Ogre (1980)

Ogre1980

 

Ogre

(1980)

 

Une vague de meurtres secoue un petite village d’Angleterre et coïncidence avec l’arrivée d’un nouveau venu qui est vite accusé par les habitants. Il faut dire que son aïeul habitait dans le coin et que toutes sortes de rumeurs couraient sur lui, entre débauche sexuelle et cérémonies occultes. Mais après une confrontation façon Les Chiens de Pailles avec quelques locaux, qui implique l’utilisation de fusils, de cocktails molotov et de la prise d’otage de sa petite amie qui est déshabillée de force par un pervers, les autorités le lavent de tout soupçon comme il apparaît que le Leopard Man, un redoutable tueur en série, traine aussi dans les parages. Pourtant les disparitions vont continuer même après que celui-ci ait été abattu par la police, forçant le couple à enquêter pour s’éviter de nouveaux problèmes. Contre toute attente le coupable n’est pas un ogre comme le titre laisse sous-entendre, mais une créature protoplasmique argentée qui absorbe ses victimes dans dans Le Blob et dont les origines remontent à l’antiquité. Une divinité nommée Ooga, autrefois vénéré par une secte en ces lieux et dont le nom fut progressivement transformé en “ogre” avec le temps et l’évolution du langage.
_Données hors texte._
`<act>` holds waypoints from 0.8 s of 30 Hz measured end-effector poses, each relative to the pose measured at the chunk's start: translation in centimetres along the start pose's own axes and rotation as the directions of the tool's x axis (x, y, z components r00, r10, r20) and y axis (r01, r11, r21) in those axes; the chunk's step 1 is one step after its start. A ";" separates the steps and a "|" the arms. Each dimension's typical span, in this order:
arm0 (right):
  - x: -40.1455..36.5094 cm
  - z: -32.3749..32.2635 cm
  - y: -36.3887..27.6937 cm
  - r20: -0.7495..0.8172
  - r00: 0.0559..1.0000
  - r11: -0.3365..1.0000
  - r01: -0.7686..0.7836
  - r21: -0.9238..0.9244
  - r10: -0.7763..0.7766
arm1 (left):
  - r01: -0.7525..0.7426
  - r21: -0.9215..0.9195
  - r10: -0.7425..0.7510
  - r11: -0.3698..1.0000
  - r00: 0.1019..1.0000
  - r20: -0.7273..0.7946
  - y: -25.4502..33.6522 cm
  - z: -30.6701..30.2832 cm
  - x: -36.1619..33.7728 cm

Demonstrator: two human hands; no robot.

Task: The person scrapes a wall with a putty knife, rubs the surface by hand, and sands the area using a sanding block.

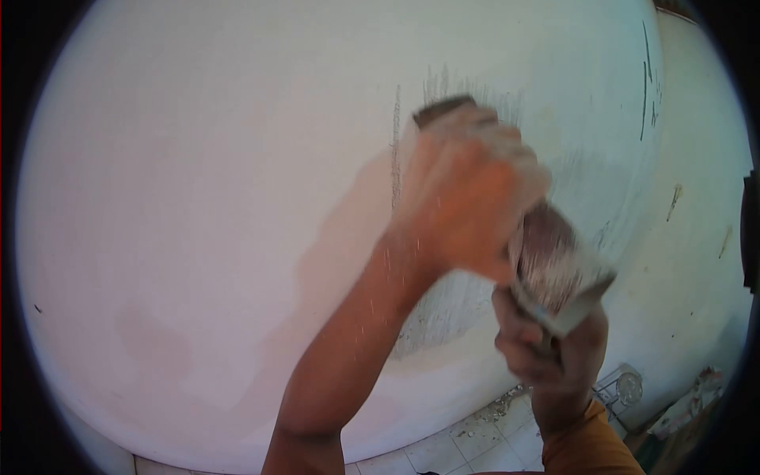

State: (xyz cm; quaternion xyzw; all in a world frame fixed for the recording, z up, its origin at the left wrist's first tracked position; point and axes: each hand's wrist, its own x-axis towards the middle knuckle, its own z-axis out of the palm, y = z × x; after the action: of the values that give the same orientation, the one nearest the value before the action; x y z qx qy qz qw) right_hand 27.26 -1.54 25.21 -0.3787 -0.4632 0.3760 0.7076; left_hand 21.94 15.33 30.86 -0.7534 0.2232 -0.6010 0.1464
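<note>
Block (443, 107) pressed to wall (198, 198) by closed fingers of left hand (467, 190), frame centre; plaster-caked blade (558, 269) gripped by right hand (554, 348)

We face a white wall (198, 198) with a faint pink cast, lit brightly and evenly. Thin grey scratches (507, 95) streak its upper part, and a rough grey patch (443, 317) lies lower down. Dark strokes (647, 79) run near the corner at top right, where a side wall (701, 261) with a few stains (674, 200) meets it. Below we see pale floor tiles (475, 447) with dark joints, crumbs of rubble (499, 408) at the wall's foot, and a clear jar (621, 388) near the corner.
</note>
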 end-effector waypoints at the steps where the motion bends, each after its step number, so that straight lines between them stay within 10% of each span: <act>1: 0.5 -0.8 -0.4 0.066 0.998 0.999 0.019 0.030 -0.021 | 0.008 0.012 -0.008 1.000 1.000 -0.005 -0.3 -0.1 0.7; 12: 0.6 0.0 0.3 0.075 0.995 0.948 -0.087 0.306 0.067 | 0.164 -0.013 -0.162 0.986 0.982 0.097 0.5 -0.7 1.2; 17: -0.4 1.2 -0.8 -0.027 1.000 0.998 0.004 0.066 -0.003 | 0.102 -0.009 -0.101 0.995 0.994 0.040 0.2 -0.5 1.0; 20: 1.3 -0.5 -1.1 0.087 0.992 0.942 -0.117 0.313 0.095 | 0.081 0.009 -0.081 0.997 0.995 0.061 -0.4 -0.1 1.7; 24: -0.2 1.2 -0.3 -0.077 0.996 0.999 -0.046 0.010 0.047 | 0.030 0.021 -0.031 0.999 0.998 0.052 0.0 0.1 0.5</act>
State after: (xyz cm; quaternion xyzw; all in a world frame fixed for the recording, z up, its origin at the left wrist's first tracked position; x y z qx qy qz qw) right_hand 26.18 -1.59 25.73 -0.4008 -0.4249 0.3792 0.7176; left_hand 22.11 15.07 31.28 -0.7708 0.2017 -0.5853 0.1504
Depuis une église chrétienne a été bâtie sur son temple et le passage menant à son antre a été muré, mais la construction d’un pipeline (et une possible fuite de la centrale nucléaire voisine) l’a réveillée. La chose dévore bétail et citoyens, grossissant toujours plus jusqu’à devenir assez grosses pour détruire des maisons avec sa masse. Le SAS intervient à coups d’explosifs, de gaz, de lance-flammes et de lasers mais rien n’y fait, et les protagonistes vont devoir explorer les catacombes et étudiers de vieux documents religieux pour comprendre comment les adorateurs d’Ooga gardaient la bête sous contrôle. Si Mark Ronson (de son vrai nom Marc Alexander) ne verse pas dans le gore, il rend quand même hommage à ses pairs en mentionnant des crabes immenses (Guy N. Smith) et des araignées mangeuses d’homme (Richard Lewis), mais déçoit avec sa mauvaise habitude de créer des cliffhangers en fin de chapitres qui sont immédiatement désamorcés les pages suivantes, et la destruction bâclée du monstre qui a lieu hors-champ.